## About this task
Reproduce each line of the entries that carries "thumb".

○ ○ ○ ○

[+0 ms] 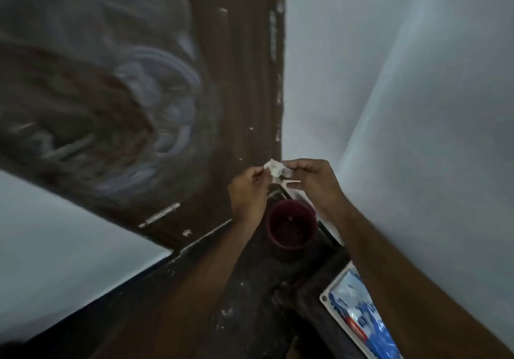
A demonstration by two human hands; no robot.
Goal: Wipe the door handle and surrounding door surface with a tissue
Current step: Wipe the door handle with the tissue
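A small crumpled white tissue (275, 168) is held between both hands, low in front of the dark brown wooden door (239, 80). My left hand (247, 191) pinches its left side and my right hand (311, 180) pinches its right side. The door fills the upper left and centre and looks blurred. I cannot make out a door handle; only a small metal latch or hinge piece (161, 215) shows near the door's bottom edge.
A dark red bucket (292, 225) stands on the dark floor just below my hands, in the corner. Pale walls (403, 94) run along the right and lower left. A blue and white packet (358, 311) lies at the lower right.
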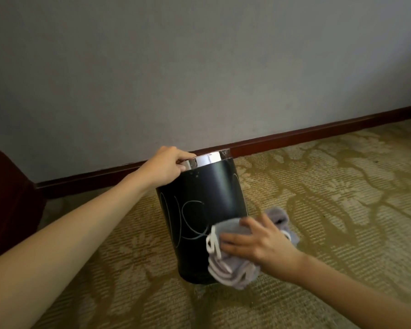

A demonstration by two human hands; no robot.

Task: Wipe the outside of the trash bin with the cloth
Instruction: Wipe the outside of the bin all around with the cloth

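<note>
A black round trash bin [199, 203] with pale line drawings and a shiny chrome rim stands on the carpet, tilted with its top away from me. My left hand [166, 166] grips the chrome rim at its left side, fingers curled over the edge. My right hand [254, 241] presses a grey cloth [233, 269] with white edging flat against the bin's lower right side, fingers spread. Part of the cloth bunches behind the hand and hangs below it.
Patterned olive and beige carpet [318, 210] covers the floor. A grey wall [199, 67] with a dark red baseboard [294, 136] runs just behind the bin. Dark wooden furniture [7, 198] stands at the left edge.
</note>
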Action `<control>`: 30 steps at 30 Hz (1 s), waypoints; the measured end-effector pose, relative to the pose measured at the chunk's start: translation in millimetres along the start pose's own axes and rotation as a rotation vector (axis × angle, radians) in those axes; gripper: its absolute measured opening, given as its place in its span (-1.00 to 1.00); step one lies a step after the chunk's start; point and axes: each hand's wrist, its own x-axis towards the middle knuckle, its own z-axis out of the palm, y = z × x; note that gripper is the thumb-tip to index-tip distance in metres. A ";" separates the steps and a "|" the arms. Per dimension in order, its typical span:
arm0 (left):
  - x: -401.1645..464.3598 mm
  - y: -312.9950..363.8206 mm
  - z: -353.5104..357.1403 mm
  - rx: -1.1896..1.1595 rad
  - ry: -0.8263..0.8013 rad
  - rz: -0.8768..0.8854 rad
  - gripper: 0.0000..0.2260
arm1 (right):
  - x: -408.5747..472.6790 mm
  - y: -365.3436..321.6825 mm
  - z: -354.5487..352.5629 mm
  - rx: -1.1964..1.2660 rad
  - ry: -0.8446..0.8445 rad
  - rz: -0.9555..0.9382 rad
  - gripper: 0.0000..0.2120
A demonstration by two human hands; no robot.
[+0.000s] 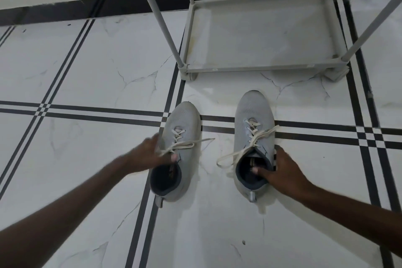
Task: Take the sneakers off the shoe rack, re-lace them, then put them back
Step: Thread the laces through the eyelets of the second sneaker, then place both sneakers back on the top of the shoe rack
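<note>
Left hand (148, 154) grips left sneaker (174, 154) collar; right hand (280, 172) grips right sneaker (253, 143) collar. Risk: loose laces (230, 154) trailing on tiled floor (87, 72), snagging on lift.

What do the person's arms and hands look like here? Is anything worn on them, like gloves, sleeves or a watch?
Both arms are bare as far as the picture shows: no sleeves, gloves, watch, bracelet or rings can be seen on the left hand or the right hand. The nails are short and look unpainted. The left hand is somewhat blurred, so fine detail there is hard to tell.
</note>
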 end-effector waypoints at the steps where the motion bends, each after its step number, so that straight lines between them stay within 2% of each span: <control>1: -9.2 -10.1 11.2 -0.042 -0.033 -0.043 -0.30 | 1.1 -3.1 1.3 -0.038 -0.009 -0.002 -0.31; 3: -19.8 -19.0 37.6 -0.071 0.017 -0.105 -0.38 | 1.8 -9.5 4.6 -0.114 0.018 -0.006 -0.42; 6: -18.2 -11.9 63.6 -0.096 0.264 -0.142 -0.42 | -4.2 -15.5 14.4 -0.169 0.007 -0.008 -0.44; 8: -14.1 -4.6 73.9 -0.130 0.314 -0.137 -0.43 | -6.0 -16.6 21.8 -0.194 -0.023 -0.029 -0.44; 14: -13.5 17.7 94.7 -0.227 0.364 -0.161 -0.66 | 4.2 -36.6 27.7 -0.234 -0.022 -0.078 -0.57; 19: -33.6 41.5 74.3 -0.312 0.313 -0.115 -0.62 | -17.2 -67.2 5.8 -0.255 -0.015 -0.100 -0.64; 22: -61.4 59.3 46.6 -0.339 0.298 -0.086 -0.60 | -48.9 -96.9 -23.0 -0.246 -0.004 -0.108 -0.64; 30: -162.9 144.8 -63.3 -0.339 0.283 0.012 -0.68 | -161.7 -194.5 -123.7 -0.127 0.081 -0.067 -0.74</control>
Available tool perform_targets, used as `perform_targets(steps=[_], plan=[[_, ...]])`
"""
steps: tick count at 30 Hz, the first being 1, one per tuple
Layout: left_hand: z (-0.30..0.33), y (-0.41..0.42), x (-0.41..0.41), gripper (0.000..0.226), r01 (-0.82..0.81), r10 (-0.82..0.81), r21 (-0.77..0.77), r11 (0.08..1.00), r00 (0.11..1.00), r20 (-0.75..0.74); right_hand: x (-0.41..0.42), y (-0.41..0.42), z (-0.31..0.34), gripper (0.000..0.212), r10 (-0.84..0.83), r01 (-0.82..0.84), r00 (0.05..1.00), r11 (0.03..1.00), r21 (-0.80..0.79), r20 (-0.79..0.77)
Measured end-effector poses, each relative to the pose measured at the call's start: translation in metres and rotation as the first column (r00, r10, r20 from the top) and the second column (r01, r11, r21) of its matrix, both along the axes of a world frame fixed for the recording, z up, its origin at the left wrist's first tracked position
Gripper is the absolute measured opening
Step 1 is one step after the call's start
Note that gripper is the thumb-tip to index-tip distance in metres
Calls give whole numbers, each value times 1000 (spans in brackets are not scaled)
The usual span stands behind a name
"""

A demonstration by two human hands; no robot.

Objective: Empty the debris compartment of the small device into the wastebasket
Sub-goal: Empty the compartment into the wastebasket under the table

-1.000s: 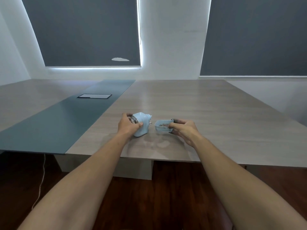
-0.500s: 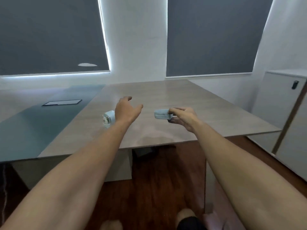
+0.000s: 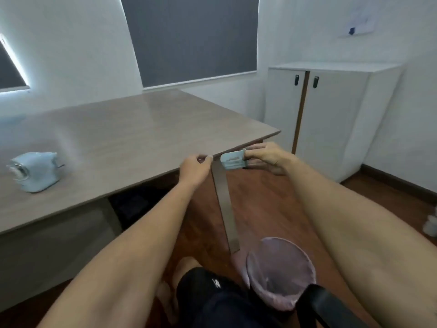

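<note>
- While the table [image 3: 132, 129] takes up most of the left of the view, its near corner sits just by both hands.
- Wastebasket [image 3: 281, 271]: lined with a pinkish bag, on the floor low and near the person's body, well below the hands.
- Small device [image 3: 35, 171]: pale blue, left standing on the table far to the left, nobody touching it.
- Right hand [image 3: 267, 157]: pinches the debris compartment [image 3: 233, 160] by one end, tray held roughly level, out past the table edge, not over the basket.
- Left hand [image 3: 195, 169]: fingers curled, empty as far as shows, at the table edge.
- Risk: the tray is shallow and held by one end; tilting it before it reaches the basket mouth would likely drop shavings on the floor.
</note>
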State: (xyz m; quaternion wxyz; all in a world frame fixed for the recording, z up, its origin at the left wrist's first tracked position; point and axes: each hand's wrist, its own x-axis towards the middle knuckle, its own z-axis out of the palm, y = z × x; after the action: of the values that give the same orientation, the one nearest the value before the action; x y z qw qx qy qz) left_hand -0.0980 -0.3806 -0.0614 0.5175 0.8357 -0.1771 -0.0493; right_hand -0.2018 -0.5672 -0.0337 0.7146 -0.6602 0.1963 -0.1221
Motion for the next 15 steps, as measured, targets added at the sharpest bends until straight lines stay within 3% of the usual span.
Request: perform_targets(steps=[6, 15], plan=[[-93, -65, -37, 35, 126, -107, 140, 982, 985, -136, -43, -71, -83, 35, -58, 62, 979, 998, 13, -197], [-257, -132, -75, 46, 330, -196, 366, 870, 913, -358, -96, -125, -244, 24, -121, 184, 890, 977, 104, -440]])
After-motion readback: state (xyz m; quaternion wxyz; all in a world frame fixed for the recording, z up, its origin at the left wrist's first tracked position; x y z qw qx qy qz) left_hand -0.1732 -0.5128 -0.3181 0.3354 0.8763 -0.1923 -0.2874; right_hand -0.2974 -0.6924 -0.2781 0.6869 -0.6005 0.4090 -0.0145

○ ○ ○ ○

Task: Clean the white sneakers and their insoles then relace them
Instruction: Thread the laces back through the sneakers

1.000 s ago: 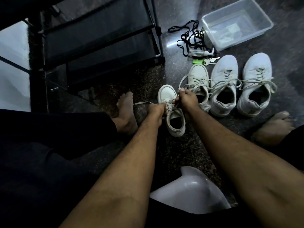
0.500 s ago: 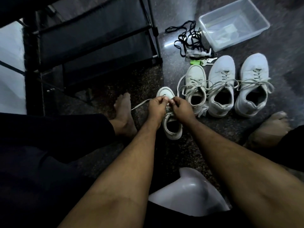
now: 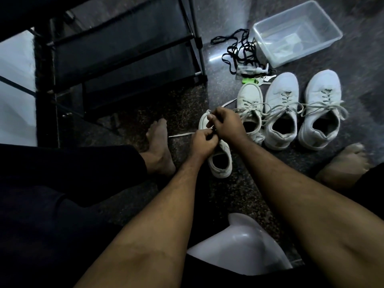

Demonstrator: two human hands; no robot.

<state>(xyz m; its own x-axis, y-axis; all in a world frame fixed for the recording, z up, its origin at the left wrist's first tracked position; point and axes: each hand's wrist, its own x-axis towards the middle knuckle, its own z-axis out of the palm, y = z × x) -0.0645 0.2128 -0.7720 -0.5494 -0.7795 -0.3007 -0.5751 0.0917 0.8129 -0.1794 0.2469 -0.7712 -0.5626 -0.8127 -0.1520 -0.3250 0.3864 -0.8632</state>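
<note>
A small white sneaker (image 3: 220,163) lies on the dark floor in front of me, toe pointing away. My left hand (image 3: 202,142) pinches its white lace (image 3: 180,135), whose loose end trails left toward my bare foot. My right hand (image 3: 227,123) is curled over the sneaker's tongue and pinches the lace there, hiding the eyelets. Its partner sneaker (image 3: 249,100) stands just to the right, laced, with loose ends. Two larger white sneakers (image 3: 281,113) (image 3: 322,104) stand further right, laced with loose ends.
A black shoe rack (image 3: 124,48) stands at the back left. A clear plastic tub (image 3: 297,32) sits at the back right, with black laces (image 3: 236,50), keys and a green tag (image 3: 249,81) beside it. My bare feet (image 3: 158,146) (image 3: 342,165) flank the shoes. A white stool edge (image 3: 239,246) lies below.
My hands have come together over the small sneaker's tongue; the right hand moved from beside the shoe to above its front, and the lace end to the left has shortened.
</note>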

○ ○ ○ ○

## Response
Action `<control>`: 30 steps at 30 Hz (1 s), waypoints; the measured end-effector pose, relative to the pose measured at the chunk's start: translation in millimetres along the start pose's own axes and rotation as a rotation vector (axis × angle, radians) in those axes; gripper: its absolute measured opening, given as its place in its span (-1.00 to 1.00); step one lies a step after the chunk's start; point and axes: each hand's wrist, its own x-axis towards the middle knuckle, its own z-axis out of the palm, y = z × x; note that gripper is the thumb-tip to index-tip distance in metres. A ";" separates the steps and a "|" the arms. Per dimension in order, its typical span:
Note that gripper is the thumb-tip to index-tip distance in metres

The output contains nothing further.